Requirement
Wherever a line in the records contains the word "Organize", return that line.

Material shown
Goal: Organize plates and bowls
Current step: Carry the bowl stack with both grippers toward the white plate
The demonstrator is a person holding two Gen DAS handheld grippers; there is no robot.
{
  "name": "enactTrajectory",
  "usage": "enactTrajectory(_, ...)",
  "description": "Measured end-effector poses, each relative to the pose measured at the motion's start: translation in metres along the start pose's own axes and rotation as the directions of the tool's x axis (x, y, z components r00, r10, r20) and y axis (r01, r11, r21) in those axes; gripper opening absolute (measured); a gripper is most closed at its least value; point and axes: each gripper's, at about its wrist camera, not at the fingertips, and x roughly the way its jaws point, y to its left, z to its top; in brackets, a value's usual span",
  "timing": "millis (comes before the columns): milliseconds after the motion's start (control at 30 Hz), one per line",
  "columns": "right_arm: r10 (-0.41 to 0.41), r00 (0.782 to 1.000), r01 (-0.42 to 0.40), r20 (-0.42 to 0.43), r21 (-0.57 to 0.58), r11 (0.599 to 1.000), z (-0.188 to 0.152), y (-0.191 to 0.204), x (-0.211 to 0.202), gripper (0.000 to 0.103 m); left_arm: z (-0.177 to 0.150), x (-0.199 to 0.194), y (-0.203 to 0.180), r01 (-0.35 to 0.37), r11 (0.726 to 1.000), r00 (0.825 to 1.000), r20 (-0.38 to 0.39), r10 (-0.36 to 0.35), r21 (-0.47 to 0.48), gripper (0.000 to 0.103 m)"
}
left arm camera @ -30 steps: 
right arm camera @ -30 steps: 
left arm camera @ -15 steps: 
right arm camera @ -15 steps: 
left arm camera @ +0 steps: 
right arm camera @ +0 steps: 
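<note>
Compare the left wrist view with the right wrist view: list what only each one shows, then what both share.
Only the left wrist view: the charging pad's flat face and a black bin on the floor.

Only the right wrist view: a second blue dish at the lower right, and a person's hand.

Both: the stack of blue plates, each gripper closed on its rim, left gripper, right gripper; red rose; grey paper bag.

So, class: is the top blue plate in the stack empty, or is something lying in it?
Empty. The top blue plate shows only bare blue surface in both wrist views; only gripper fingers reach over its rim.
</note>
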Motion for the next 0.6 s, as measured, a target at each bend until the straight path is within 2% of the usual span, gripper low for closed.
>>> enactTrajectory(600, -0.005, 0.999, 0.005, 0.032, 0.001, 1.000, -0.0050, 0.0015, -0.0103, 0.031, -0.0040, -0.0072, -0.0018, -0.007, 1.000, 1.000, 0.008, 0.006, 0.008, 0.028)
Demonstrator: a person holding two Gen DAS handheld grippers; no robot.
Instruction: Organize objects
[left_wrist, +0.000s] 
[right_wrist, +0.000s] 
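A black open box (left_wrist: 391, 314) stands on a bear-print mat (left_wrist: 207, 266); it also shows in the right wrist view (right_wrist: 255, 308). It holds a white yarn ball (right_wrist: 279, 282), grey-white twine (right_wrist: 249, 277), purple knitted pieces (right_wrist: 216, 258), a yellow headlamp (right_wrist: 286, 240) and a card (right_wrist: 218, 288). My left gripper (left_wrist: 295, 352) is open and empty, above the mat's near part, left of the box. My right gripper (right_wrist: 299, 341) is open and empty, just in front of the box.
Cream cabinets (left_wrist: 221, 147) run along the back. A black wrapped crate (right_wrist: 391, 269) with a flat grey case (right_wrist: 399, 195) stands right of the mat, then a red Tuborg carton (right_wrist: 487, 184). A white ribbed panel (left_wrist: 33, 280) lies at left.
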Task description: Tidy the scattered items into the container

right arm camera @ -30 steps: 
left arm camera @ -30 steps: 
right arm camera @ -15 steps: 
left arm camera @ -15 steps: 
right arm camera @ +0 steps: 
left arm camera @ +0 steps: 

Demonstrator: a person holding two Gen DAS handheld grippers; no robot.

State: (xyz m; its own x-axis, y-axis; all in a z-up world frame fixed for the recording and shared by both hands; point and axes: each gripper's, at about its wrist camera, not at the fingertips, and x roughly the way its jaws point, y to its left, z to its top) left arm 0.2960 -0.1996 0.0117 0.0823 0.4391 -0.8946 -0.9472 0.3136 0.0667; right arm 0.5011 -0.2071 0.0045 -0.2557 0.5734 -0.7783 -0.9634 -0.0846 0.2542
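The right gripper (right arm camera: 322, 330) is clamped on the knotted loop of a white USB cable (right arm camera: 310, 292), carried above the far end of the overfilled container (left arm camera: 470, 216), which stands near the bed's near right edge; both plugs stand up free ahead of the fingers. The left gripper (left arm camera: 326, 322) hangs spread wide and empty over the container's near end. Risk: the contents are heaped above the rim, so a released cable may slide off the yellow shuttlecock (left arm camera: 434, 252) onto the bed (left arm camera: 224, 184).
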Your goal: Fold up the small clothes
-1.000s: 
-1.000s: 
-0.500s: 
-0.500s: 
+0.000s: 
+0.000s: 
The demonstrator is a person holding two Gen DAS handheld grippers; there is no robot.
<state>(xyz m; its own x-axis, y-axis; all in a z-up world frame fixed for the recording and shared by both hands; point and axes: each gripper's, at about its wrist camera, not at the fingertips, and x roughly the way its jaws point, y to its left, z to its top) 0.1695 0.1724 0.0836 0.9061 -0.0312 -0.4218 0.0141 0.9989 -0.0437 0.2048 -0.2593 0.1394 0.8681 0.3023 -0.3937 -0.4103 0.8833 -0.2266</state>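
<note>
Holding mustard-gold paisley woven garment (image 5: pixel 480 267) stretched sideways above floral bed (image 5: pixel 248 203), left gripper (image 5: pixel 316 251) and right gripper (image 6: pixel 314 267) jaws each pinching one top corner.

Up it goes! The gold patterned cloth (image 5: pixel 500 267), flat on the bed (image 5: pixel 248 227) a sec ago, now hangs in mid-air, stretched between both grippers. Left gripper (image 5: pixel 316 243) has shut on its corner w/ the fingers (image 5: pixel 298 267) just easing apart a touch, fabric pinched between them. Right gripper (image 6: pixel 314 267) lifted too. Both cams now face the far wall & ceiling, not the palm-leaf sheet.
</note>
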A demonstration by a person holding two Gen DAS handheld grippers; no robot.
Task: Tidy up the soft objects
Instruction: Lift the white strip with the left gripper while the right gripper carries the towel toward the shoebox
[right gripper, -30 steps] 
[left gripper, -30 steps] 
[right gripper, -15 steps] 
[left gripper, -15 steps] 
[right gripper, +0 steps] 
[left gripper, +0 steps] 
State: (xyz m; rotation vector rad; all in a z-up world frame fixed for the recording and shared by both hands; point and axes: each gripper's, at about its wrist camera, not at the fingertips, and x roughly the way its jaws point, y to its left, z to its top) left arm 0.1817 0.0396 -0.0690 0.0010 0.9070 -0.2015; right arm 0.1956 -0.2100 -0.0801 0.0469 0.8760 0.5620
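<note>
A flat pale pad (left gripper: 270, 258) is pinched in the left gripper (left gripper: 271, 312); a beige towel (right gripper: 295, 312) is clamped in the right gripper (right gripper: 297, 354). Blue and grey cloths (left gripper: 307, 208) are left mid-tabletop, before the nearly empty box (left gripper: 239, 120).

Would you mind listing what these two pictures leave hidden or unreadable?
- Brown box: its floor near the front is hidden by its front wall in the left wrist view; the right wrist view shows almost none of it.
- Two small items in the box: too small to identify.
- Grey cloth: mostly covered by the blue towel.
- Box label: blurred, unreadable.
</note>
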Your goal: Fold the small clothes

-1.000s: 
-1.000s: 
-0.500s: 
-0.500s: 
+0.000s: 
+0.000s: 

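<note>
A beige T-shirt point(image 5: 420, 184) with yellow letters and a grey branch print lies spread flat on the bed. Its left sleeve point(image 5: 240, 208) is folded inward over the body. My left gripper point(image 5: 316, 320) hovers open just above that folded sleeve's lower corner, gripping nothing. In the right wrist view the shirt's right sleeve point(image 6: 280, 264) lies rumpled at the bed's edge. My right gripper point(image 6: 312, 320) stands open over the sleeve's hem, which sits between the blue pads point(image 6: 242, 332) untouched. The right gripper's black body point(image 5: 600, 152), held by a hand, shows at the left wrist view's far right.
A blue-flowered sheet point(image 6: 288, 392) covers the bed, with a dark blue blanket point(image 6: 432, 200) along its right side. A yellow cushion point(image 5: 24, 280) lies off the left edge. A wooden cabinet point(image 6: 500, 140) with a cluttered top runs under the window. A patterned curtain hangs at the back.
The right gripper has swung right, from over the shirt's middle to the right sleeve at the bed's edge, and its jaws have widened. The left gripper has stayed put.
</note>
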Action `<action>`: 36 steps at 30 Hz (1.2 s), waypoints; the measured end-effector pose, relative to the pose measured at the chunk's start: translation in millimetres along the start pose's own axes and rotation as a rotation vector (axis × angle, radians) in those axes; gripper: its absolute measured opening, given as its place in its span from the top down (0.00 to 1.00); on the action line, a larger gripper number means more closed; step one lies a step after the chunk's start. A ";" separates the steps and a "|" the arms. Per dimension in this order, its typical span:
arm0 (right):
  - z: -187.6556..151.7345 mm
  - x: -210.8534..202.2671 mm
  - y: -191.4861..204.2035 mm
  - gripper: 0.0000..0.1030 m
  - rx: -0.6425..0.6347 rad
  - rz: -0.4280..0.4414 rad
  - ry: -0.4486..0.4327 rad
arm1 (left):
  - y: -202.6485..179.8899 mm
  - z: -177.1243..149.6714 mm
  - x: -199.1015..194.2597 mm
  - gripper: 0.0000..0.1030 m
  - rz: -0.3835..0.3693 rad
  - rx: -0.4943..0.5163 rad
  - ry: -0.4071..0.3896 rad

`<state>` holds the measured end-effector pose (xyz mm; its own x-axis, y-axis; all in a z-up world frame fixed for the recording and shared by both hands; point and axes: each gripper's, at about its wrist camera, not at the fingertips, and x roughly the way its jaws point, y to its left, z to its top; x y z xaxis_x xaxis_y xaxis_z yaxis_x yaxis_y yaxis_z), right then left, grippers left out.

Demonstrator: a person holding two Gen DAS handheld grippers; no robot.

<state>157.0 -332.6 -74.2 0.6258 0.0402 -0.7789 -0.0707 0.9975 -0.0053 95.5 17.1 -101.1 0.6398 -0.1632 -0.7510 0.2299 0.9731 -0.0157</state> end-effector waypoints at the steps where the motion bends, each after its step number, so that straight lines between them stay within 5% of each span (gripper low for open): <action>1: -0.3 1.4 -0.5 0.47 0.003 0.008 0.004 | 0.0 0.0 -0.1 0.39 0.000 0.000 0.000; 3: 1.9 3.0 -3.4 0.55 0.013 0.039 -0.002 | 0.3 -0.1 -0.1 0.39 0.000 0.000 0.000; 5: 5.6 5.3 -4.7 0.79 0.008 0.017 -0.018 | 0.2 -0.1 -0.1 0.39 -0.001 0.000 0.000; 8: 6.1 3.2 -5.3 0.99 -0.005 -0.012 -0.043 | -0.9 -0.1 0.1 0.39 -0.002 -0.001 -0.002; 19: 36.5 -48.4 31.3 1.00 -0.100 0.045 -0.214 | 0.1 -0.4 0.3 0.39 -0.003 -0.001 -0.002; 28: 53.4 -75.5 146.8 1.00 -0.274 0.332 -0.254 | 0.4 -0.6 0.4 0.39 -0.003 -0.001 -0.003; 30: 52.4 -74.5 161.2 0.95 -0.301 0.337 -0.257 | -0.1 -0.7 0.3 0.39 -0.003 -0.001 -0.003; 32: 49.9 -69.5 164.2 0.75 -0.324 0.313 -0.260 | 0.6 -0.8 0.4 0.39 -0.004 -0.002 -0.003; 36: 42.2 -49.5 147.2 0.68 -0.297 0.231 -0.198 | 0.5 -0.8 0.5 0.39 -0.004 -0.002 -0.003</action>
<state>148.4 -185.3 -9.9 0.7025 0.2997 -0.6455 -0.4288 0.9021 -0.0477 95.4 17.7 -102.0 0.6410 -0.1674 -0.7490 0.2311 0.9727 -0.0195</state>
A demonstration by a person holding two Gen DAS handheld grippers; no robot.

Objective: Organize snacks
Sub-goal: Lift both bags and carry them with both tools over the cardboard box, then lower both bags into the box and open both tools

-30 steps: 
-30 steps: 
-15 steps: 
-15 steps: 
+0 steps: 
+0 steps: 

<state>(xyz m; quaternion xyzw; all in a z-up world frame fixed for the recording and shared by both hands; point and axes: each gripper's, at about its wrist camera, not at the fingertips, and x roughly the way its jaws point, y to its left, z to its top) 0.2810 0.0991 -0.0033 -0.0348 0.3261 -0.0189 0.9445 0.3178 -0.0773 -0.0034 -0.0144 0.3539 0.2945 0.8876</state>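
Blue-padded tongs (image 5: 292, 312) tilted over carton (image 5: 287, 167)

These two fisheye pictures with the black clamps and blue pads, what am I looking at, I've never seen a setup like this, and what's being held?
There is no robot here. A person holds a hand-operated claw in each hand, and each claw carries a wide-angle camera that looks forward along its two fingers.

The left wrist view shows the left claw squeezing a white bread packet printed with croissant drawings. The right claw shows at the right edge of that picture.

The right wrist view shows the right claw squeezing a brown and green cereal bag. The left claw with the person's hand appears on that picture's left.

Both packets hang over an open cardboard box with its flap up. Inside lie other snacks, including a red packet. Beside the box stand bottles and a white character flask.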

Solution to this task
Goal: Organize plates and bowls
Instruction: Organize objects
Objective: Organize snacks

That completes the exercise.